Потому что так любила? Потому что ее не любили? От силы? Не желая жить, потому что не любит единственно возможный? От слабости? Ты меня не любишь, так на́ вот тебе?.. От одиночества, оттого, что обрубила корни и осталась одна? Не знаю, теперь уже не узнаешь.
Обо мне она, во всяком случае, не думала, я не внушила ей желания жить ради меня, знала на своем опыте, как непрочна эта связь: мать — дети… Сама я ради Сашки готова на все. Пусть она скажет: не люби. Не буду. Но не скажет… Мой эмоциональный, послушный чувству, а не разуму ребенок — не продолжение ли он своей покойной, двадцатидвухлетней бабки?.. Но уже не узнаешь, какой она была.
Дед по отцу был полковником, я видела его карточку: в мундире с эполетами, с властной рукой, возложенной на эфес шашки, с окладистой бородой и совершенно лысым черепом. В кругу многочисленного семейства: жена, четверо или пятеро ребятишек. Где они теперь все — мои дядья и тетки? Разметала по земле история… Прадед, однако, тоже был крестьянином, прабабка крестьянкой.
Отец семнадцати лет сидел уже в тюрьме за распространение прокламаций, но кончил юридический при Томском университете, был призван на германскую, на гражданской остался добровольно.
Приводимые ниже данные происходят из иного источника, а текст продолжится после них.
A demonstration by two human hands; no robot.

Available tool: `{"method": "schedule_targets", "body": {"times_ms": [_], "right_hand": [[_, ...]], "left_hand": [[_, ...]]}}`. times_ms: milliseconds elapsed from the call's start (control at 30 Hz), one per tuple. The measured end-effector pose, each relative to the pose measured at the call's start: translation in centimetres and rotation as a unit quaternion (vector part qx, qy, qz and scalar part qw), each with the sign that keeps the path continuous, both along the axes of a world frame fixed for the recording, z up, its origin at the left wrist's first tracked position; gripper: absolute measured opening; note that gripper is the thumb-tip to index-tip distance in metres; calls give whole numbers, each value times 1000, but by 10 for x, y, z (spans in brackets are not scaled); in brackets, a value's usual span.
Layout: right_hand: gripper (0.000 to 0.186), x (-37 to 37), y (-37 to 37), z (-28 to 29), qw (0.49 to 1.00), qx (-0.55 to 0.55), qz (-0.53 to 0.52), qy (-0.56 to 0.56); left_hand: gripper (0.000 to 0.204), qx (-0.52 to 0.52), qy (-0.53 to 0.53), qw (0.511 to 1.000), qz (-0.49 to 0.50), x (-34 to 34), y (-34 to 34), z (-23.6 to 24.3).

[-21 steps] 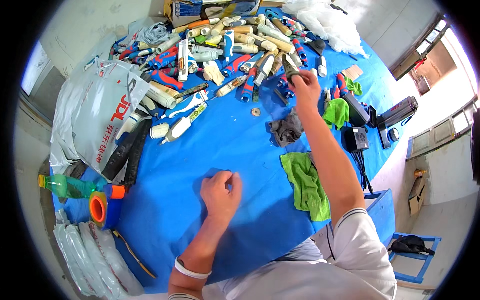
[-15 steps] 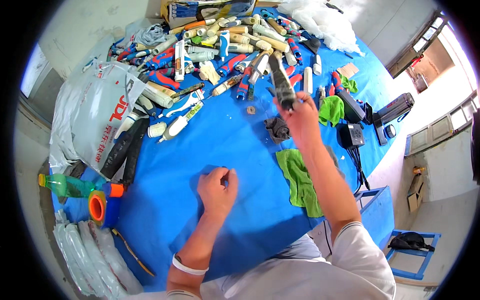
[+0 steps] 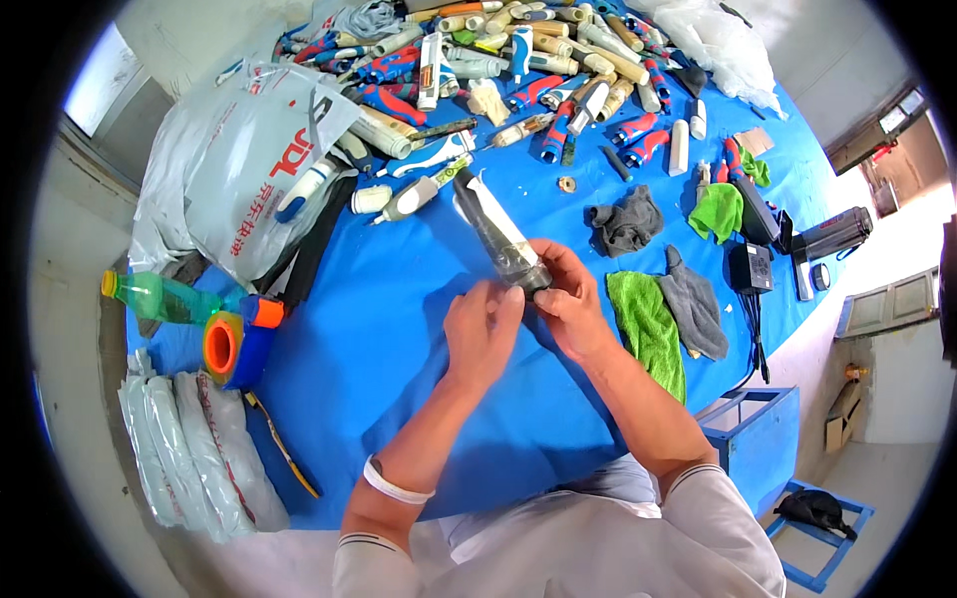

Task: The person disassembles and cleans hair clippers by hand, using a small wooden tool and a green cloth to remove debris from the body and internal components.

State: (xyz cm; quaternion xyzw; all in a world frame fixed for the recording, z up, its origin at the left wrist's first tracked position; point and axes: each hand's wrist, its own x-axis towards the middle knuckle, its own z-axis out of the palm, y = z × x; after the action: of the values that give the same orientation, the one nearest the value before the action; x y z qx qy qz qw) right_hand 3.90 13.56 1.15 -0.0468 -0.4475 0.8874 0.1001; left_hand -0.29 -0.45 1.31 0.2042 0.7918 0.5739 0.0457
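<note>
Both my hands meet over the middle of the blue-covered table at the near end of a long, dark, handle-shaped piece (image 3: pixel 501 237) with a whitish strip along its side. It slants up and to the left, its narrow end farthest from me. My right hand (image 3: pixel 570 304) wraps fingers and thumb around its thicker base. Against that base presses the thumb of my left hand (image 3: pixel 482 327), whose other fingers are curled and partly hidden. Beyond the narrow end lies a white and grey handle with a green patterned part (image 3: pixel 411 198), next to a small white cap (image 3: pixel 371 199).
A heap of mixed handles (image 3: pixel 558 60) covers the far side. On the left are a grey plastic bag (image 3: pixel 224 169), a green bottle (image 3: pixel 164 297), a tape dispenser (image 3: pixel 231 349) and a toothbrush (image 3: pixel 281 444). Green (image 3: pixel 648 329) and grey cloths (image 3: pixel 691 304) lie right, near a black adapter (image 3: pixel 751 269).
My right hand has brought the dark handle-shaped piece from the far pile back toward me. My left hand has moved up and right to meet it. The view has shifted.
</note>
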Motion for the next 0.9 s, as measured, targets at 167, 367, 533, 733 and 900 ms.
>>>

Там же вступил в РСДРП в 1918 году, попал в Сибирский ревтрибунал, после работал в Верховном суде. Потом его исключили из партии за «аморалку», за историю с моей матерью.
А он всегда оставался верующим в то, чему служил, истово верующим в революцию, в партию, в прекрасное будущее продолжение своего прошлого. Пытался он во время войны восстановиться, просился на фронт, в ополчение. Его не восстановили, не взяли.
Я начиналась не от него, не от нее — с нуля. От меня началась Сашка, от нее пойдут дальше внуки. Во мне Россия прадедов, живая их кровь, во мне нет смуты слабых близких. Нет?..
Я все-таки заснула, проснулась, когда «нижегородец» подходил к моей станции, — проводница постучала. Проснулась — и первое, что зажглось в моем, в общем уже свежем, мозгу: «А сниматься? Как же я буду теперь сниматься в этом барахле после всего? Я не могу».
Меня встречали уже, не дав опомниться, повезли на грим. Сегодня снимаем мою предфинальную сцену с Кириллом на заводе: решили отснять весь завод, раз туда снова завезена аппаратура.
Я листала сценарий, пытаясь собраться, пока Люся со спокойным выражением лица стягивала с меня скальп. Люба, молоденькая гримерша, варила на плитке кофе, специально для меня. Я видела в зеркалах, как она бросает иногда на меня любопытствующие, с усмешечкой, взгляды: «Во дает, звезда!» Впрочем, за те три года, что она работает с Люсей, Любаша успела всего наглядеться, ничему не удивляется. Но я все-таки их, выходит, удивила. Люся как раз об этом сейчас и повествует своим быстрым ленинградским говорком: она «питерская», работала на «Ленфильме», не так давно развелась с мужем и перебралась в Москву. Я с ней не в первой картине, люблю ее: мастер своего дела. Дай ей режиссер волю — и меня бы не отличить от моих ровесниц с завода.
— Ну удивила, удивила, Анастасия Викторовна! Никто ничего не подозревал, не видел, не слышал — уж на что тут все друг за другом следят, чего нет, увидят! И — на́ тебе! Землетрясение в Ташкенте. Последний день Помпеи.
— Тебе можно, а мне нет? — говорю я, пытаясь все же сообразить, чего хочет в данном эпизоде от меня сценарист. — Слушай, ты сегодня меня оскальпируешь, это точно!
— Наш Ваня материал последний смотрел, есть претензии ко мне. Опять обвалы на лице.
Режиссера зовут Валентин Петрович, но Люся называет его «наш Ваня», вкладывая сюда свое к нему отношение. Не заботится, дойдет ли до ушей «Вани»: без работы она не останется, у ней уже сейчас десяток предложений от режиссеров, желающих заполучить себе гримера-художника первого класса.